Considerando as extensões do umbigo, esquecemos que temos um corpo que exige cuidados. Esquecemos que vamos envelhecendo. Esquecemos que um dia vamos morrer e que poderemos morrer a qualquer instante, pelo mal súbito, o acidente de trânsito ou o bandido da esquina. Esquecemos de cultivar nossos afetos e, de repente, somos surpreendidos com o funeral de um amigo. Esquecemos de visitar os parentes. Esquecemos de olhar de lado e conviver mais com os familiares - dentro da nossa casa. Esquecemos de dar atenção aos outros Esquecemos que também merecemos atenção. Esquecemos de fazer elogios e carinhos. E como esquecemos de ouvir! Esquecemos do lazer e do repouso. Esquecemos, esquecemos, esquecemos, na pauta impositiva do sobreviver, do adquirir e do aparentar.

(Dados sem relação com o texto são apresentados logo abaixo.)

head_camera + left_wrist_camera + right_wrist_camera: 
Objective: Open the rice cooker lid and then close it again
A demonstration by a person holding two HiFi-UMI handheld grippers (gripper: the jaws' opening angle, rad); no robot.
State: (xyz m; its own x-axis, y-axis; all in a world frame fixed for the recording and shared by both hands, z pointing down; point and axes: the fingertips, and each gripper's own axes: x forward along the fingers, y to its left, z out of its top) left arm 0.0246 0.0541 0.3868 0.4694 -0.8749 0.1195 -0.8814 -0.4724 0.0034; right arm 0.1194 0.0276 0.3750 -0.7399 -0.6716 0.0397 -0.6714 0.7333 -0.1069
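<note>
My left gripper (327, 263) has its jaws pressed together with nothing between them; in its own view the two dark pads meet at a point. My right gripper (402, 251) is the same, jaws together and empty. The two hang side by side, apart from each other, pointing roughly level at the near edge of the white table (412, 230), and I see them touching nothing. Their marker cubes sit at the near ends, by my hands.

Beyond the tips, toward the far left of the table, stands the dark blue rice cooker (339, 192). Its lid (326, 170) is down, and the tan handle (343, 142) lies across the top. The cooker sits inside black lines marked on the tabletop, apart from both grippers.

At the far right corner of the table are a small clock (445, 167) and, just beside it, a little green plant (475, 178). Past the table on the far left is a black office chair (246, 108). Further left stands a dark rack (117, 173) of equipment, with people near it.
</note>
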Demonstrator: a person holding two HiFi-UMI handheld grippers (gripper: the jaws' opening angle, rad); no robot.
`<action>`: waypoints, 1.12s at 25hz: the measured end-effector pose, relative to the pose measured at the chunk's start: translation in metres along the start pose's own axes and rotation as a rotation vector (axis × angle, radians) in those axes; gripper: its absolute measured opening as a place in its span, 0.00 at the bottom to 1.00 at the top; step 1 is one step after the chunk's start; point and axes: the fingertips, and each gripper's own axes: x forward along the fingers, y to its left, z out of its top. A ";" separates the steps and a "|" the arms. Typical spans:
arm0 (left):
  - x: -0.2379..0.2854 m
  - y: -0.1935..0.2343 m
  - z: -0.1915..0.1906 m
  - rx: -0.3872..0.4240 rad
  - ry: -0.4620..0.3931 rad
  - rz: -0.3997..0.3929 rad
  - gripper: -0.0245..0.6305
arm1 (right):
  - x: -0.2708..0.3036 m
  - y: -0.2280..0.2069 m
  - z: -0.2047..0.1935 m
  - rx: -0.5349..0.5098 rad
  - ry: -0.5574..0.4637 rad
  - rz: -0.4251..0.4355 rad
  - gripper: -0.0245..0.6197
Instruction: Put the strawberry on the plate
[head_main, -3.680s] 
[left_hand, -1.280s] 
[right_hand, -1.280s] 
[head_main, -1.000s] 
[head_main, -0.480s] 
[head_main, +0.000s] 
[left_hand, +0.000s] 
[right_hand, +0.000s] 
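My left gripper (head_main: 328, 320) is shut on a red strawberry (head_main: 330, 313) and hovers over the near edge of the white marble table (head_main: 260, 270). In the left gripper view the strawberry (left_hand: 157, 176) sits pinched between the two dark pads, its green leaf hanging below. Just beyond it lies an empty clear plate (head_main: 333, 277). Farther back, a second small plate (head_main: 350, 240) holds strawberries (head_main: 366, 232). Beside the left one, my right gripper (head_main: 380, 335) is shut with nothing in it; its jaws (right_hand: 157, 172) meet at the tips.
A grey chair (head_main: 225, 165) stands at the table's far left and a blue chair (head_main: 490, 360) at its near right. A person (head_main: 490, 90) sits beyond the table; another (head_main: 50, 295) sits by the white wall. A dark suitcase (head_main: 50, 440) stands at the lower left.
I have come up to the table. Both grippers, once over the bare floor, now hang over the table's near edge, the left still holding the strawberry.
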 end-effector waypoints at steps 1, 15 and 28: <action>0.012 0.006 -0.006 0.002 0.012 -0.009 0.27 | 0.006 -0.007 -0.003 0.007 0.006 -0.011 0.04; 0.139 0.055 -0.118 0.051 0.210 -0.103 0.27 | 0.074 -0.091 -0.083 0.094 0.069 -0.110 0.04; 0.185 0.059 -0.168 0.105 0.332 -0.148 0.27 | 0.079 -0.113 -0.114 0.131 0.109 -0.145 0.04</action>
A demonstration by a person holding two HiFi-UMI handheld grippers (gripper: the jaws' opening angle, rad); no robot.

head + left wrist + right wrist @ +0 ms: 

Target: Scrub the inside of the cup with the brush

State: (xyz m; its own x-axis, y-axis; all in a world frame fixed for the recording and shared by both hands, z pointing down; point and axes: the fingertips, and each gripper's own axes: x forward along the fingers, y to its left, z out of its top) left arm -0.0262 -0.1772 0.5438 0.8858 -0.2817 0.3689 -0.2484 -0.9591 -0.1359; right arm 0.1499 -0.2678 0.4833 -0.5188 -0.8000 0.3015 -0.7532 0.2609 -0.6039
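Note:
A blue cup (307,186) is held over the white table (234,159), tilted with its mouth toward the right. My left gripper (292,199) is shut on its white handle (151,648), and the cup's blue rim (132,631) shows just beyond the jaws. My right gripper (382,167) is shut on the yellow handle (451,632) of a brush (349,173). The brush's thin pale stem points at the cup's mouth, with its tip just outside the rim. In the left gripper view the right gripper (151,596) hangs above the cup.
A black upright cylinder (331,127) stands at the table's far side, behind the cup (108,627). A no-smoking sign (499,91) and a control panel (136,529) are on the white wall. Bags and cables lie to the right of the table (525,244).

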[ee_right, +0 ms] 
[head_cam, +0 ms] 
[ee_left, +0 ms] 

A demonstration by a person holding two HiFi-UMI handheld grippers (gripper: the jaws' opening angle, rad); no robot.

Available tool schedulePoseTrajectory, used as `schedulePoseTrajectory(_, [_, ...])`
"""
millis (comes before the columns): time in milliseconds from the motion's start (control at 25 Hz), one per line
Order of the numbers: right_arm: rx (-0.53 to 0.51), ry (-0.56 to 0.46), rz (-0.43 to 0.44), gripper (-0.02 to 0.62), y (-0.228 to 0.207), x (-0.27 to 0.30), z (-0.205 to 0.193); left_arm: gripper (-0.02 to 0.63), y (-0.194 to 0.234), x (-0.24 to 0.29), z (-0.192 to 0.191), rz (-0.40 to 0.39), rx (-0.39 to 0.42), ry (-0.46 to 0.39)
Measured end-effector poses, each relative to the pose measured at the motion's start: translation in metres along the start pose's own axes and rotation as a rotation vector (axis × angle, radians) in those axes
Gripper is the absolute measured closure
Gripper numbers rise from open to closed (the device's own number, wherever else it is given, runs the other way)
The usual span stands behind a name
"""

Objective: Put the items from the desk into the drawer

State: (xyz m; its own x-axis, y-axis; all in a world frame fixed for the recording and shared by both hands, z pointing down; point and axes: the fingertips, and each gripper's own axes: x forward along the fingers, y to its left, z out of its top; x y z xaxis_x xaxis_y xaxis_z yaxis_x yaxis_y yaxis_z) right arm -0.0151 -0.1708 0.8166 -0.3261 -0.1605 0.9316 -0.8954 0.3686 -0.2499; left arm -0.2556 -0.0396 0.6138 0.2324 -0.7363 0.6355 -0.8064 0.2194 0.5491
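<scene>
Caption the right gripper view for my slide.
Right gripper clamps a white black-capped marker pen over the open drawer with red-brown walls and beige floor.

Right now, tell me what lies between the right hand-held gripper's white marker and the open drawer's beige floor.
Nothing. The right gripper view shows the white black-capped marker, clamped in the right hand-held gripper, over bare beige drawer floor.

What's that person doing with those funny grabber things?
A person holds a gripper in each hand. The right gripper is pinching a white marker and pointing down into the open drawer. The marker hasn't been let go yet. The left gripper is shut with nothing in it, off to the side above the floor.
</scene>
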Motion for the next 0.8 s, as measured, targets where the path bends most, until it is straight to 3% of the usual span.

Na arena dos animais políticos, o esquecimento global também faz os seus estragos.

A direita faz esquecer por determinação e destino.

A esquerda esquece por desencanto e degenerescência.

Esquece que as raias dos projetos imediatistas e murados estão subterraneamente determinadas por condicionantes nacionais e internacionais. Esquece de uma coisa chamada processo histórico. Esquece que os interesses dominantes são interesses de classe, manipulando as cordas e pautando a mídia. Esquece que ocupar o governo não é tomar o poder. Esquece que governo não é sinônimo de sociedade. Esquece dos compromissos políticos de governantes e representantes. Esquece de discordar. Esquece de propor. Esquece de mobilizar. Esquece de organizar.Esquece dos sonhos de justiça. Esquece do sofrimento do povo. Esquece de remar contra a maré. Esquece de dar o exemplo. Esquece da sua identidade. Esquece do seu sal.

Diante das evidências, colocam-se à sociedade inservil o desafio da lucidez e a tarefa de enfrentar o esquecimento global nas suas repercussões individuais e coletivas. Para que as pessoas e o país se libertem das amarras da ousadia na moderação, cuja expressão maior é a mesmice melhorada. Que quebra as quinas e uniformiza os conceitos, tornando-os redondos, rolantes e iguais. Que reduz todos os corpos à condição líquido-pastosa, adaptável a qualquer recipiente.